- Problem -
Repeat verbatim the lines of the data below, beginning with the line containing "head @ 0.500" and continuing to the end.
++++++++++++++++++++
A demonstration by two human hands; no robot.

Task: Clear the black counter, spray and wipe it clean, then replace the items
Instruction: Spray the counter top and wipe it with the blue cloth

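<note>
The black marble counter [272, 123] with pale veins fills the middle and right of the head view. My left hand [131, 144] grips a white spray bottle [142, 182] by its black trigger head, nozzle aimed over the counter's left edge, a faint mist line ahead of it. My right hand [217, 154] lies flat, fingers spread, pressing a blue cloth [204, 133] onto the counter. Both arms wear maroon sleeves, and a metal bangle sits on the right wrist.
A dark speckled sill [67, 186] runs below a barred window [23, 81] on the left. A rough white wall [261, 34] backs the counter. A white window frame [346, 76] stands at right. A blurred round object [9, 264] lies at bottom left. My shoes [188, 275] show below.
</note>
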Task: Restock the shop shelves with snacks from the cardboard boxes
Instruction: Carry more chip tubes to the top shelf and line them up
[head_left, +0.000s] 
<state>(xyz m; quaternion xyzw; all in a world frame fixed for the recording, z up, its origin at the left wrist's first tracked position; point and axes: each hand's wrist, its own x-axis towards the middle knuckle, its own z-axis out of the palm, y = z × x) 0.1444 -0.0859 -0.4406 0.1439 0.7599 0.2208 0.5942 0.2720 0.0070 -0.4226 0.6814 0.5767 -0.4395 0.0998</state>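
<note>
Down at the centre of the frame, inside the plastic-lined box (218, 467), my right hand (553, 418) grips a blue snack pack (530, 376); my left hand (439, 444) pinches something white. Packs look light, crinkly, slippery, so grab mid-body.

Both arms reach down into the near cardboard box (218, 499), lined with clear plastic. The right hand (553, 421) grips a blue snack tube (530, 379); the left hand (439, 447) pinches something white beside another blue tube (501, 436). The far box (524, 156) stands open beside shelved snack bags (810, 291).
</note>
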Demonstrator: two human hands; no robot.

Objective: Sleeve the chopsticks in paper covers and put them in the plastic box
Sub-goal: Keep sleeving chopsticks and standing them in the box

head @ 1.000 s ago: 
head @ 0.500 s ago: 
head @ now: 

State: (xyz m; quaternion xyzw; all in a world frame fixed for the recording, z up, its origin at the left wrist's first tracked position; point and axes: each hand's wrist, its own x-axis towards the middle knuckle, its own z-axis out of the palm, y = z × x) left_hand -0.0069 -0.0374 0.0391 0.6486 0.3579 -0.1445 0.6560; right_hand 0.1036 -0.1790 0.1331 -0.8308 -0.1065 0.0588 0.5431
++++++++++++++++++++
- Answer to this exercise -
head @ 0.500 s ago: 
head @ now: 

State: (xyz m; quaternion xyzw; all in a world frame fixed for the recording, z up, its origin at the left wrist's first tracked position; point and axes: each hand's wrist, its own x-axis towards the middle knuckle, its own z-axis out of the palm, y = z × x) left_hand -0.0069 -0.0374 0.0391 0.6486 0.3579 -0.1445 0.6560; right_hand 0.1036 -0.1790 0.1331 -0.8308 -0.1065 0.0588 0.5431

No further work remains in this exercise.